It's called slavery. Even though it is outlawed by the United Nations, it is happening all around the world. People that have slaves keep them hidden, of course. This being so, it is hard to determine exactly how many people are slaves. It's estimated that 60 to 115 million children work in India alone. Fifteen million of these are not getting paid at all. They work in carpet, brick, and silk making, harvesting cocoa, cotton, and sugar cane, even the army, as well as many other areas. While many organizations are trying to stop this, it doesn't seem to have much of an effect. Children are still being forced to work.

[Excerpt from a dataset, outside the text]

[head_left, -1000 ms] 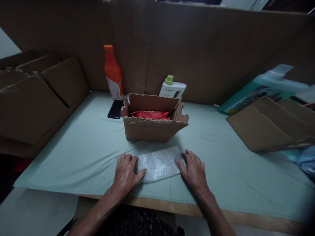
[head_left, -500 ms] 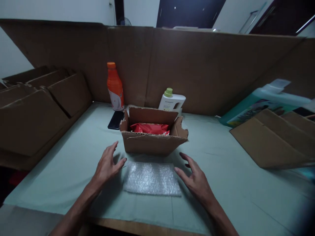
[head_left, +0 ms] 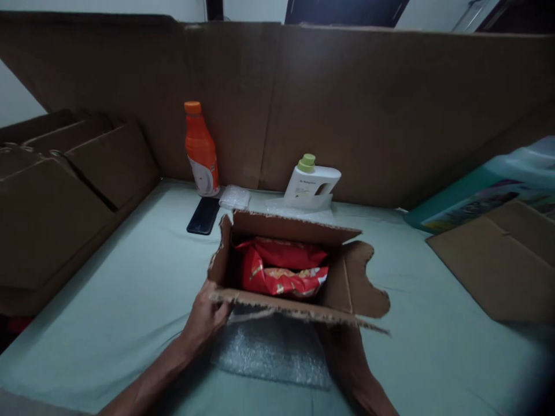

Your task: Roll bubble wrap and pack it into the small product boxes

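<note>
Between my hands is an open cardboard box [head_left: 359,280], its flaps up and ragged at the edges. Inside it lie red shiny packets [head_left: 281,266]. My left hand [head_left: 208,312] grips the box's left side near the front corner, with part of the fingers hidden behind the cardboard. Beneath the front flap on the right, my right hand [head_left: 342,346] holds the box from below; its fingers are mostly out of sight. A folded sheet of bubble wrap [head_left: 273,352] lies on the cloth under and in front of the box, partly covered by it.
Behind the box stand an orange bottle [head_left: 200,150] and a white bottle with a green cap [head_left: 310,180]. A phone [head_left: 203,216] and a small bubble-wrap piece [head_left: 235,197] lie nearby. Cardboard boxes [head_left: 52,219] flank the left; a teal jug [head_left: 472,190] and cardboard piece [head_left: 498,254] the right.
Both hands have moved from beside the bubble wrap to the cardboard box and taken hold of it. The box has come nearer and tilted, showing more of the red packets. The view has shifted.
</note>
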`<state>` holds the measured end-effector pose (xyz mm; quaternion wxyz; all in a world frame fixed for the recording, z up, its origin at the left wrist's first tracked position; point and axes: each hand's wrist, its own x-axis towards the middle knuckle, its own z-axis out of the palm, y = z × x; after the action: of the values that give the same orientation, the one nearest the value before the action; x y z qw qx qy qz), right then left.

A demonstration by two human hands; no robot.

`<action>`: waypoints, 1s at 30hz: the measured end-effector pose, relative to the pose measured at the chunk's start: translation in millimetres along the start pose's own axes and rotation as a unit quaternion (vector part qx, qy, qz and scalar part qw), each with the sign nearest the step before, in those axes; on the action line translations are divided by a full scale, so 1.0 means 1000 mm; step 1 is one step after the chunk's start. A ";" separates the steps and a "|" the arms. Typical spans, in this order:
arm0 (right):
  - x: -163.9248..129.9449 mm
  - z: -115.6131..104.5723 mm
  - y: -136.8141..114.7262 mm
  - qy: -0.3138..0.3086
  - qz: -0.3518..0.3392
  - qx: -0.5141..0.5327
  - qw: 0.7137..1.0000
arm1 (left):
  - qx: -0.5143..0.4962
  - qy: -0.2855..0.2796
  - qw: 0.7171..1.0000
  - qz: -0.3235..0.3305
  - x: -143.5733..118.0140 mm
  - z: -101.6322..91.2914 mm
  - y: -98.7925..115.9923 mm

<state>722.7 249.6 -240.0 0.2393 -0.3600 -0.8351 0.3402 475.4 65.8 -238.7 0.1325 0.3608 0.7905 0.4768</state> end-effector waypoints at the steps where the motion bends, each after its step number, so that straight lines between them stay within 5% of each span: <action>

Bonded labor all starts with money. If a family needs money, sometimes the only place they can get it is from a slave owner. The slave owner gives the family their money while taking one of the children in return. Often the money given to the family is not a large amount. Sometimes it can be as little as $15 dollars. The child is supposed to work off the debt, which they almost never can. The "employer" would make it so that if the child made a mistake while working, they would add ridiculous amounts of money onto the debt. Interest is also a problem, as well as "expenses" such as food or water for the child. The child thus is not able to work the debt off and is sentenced to working under horrible conditions. In some cases, people are born into slavery because the parent could not pay the debt fully. Even if the workers have paid off the loan, the owners would not just give them up. Often they don't even receive payment, or very, very small amounts.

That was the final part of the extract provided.